TO DO
Only the lines below between the one holding "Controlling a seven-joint" and the one holding "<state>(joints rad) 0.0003", inclusive, are to be reproduced word for word; the pictures are to be left out.

SUPPLIED RECORDS
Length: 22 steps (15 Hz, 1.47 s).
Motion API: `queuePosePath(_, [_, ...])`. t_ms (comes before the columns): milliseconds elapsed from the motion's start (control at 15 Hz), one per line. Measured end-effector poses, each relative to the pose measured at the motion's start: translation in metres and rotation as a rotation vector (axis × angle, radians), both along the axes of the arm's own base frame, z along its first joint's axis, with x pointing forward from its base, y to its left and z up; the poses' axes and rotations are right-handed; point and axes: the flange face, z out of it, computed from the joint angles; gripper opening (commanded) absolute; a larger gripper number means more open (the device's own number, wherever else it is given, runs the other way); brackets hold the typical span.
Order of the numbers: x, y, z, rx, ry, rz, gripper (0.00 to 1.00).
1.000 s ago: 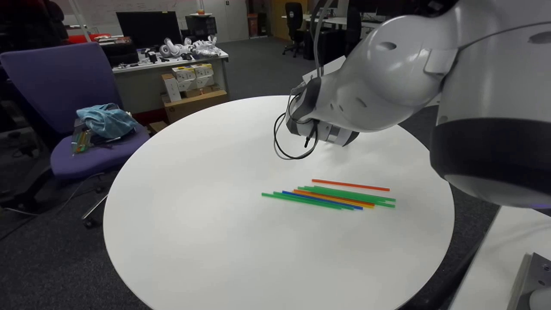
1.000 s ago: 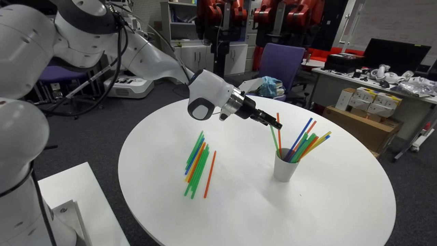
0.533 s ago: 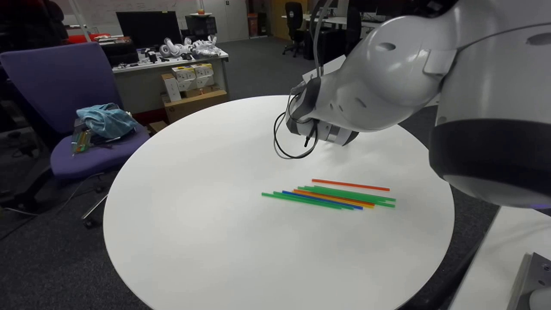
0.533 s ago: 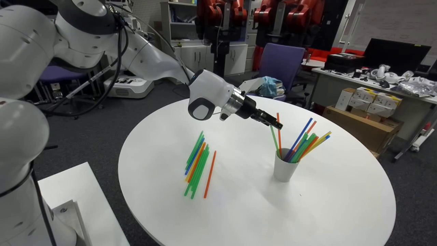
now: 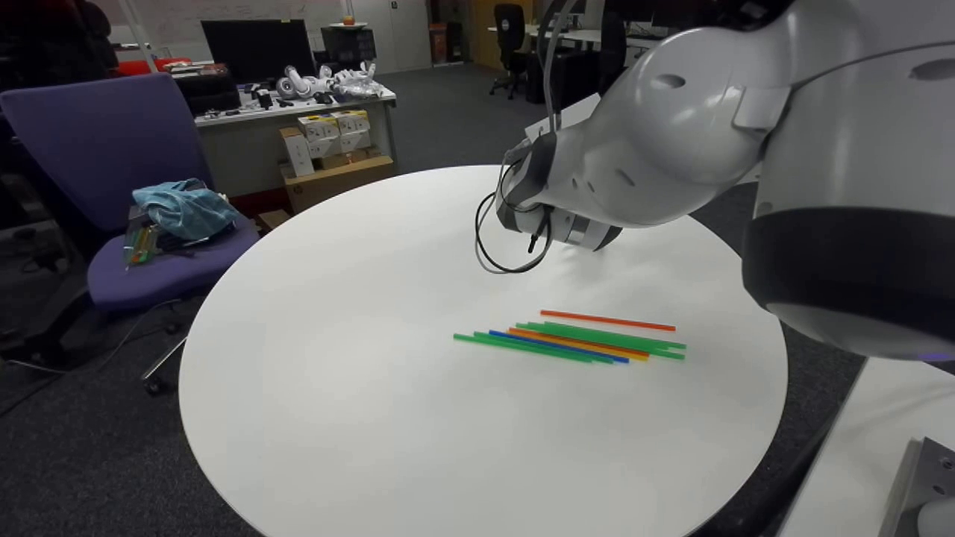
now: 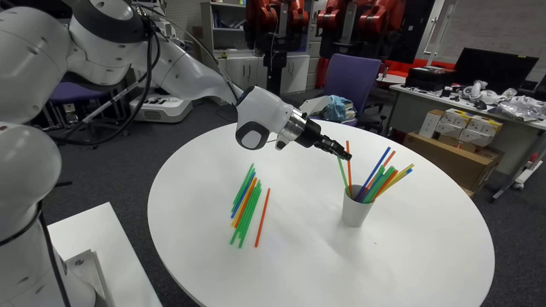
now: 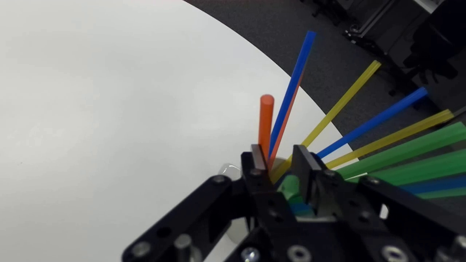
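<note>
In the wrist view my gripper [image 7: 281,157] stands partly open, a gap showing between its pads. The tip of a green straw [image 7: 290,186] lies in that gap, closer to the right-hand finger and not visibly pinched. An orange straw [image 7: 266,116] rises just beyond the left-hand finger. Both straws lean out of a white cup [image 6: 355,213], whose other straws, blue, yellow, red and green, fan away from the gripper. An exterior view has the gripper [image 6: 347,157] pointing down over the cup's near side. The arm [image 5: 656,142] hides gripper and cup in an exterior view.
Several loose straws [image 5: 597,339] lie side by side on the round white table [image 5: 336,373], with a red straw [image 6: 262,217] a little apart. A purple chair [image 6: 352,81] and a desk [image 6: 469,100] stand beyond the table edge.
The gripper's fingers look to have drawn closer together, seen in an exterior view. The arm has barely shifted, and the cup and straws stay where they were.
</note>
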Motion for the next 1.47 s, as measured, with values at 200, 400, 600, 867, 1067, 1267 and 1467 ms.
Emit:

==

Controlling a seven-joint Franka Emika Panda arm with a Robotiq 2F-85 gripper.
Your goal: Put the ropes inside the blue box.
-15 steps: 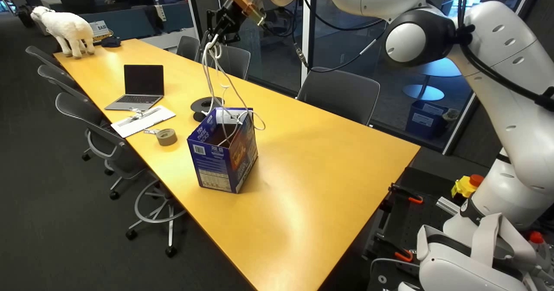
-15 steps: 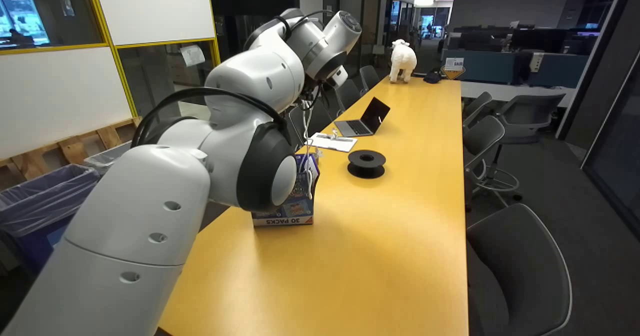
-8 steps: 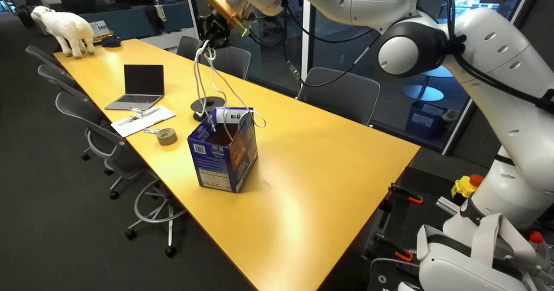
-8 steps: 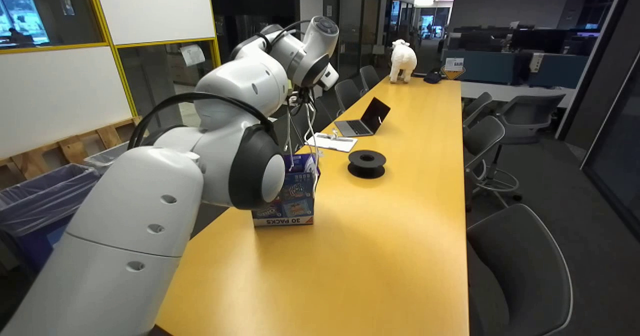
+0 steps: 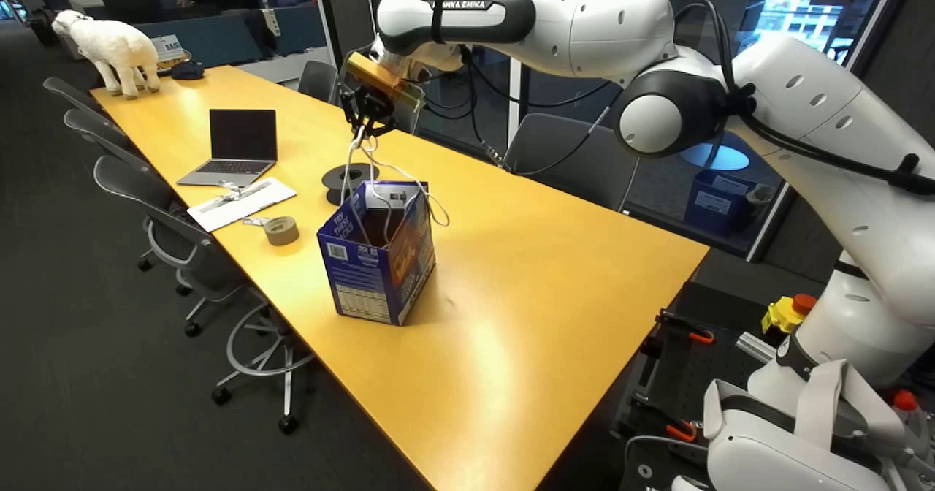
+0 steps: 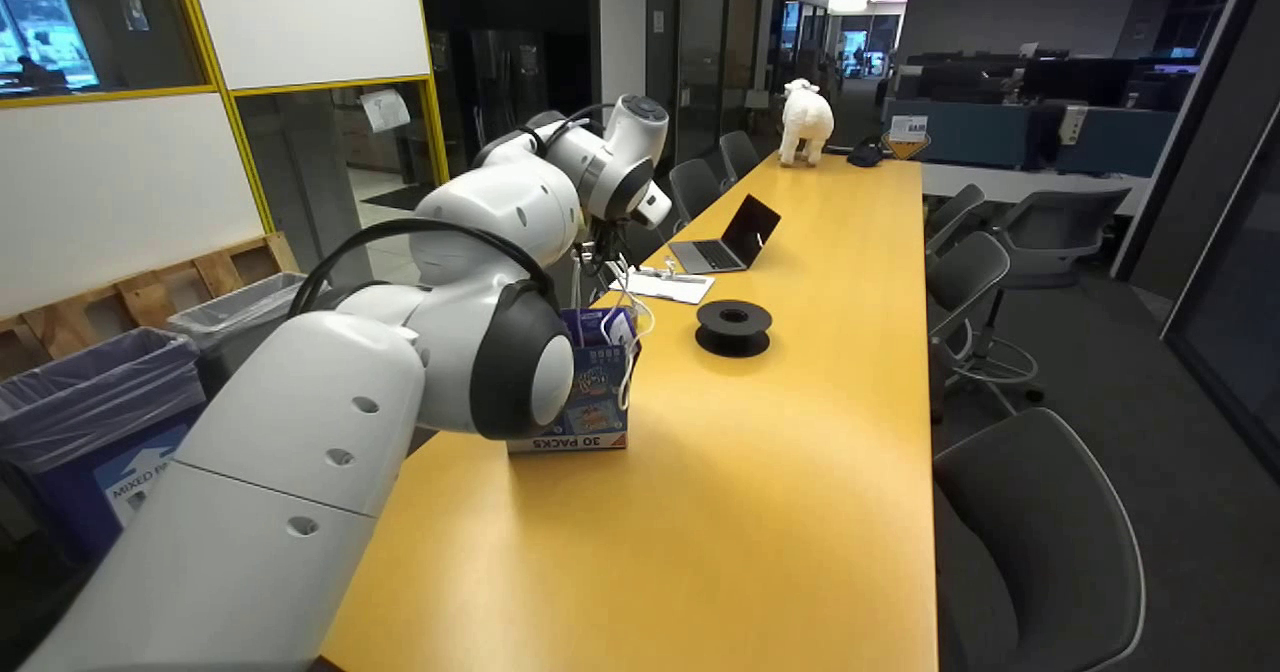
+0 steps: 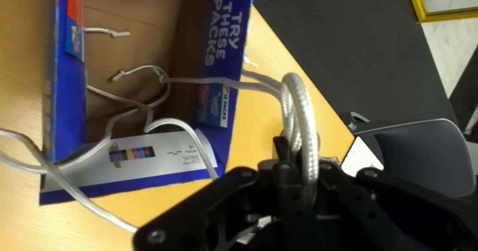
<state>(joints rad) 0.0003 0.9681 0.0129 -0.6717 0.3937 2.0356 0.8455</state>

EXERCISE RESULT
Controlling a seven-joint Franka Emika Panda arm with a Robotiq 2F-85 gripper.
Your goal: Put the ropes inside the blue box.
-15 steps: 
-15 steps: 
-8 steps: 
-8 steps: 
+0 steps: 
+0 steps: 
+0 steps: 
<state>(joints rad) 0.0003 0.9681 0.0129 -0.6717 0.3937 2.0356 0.8455</state>

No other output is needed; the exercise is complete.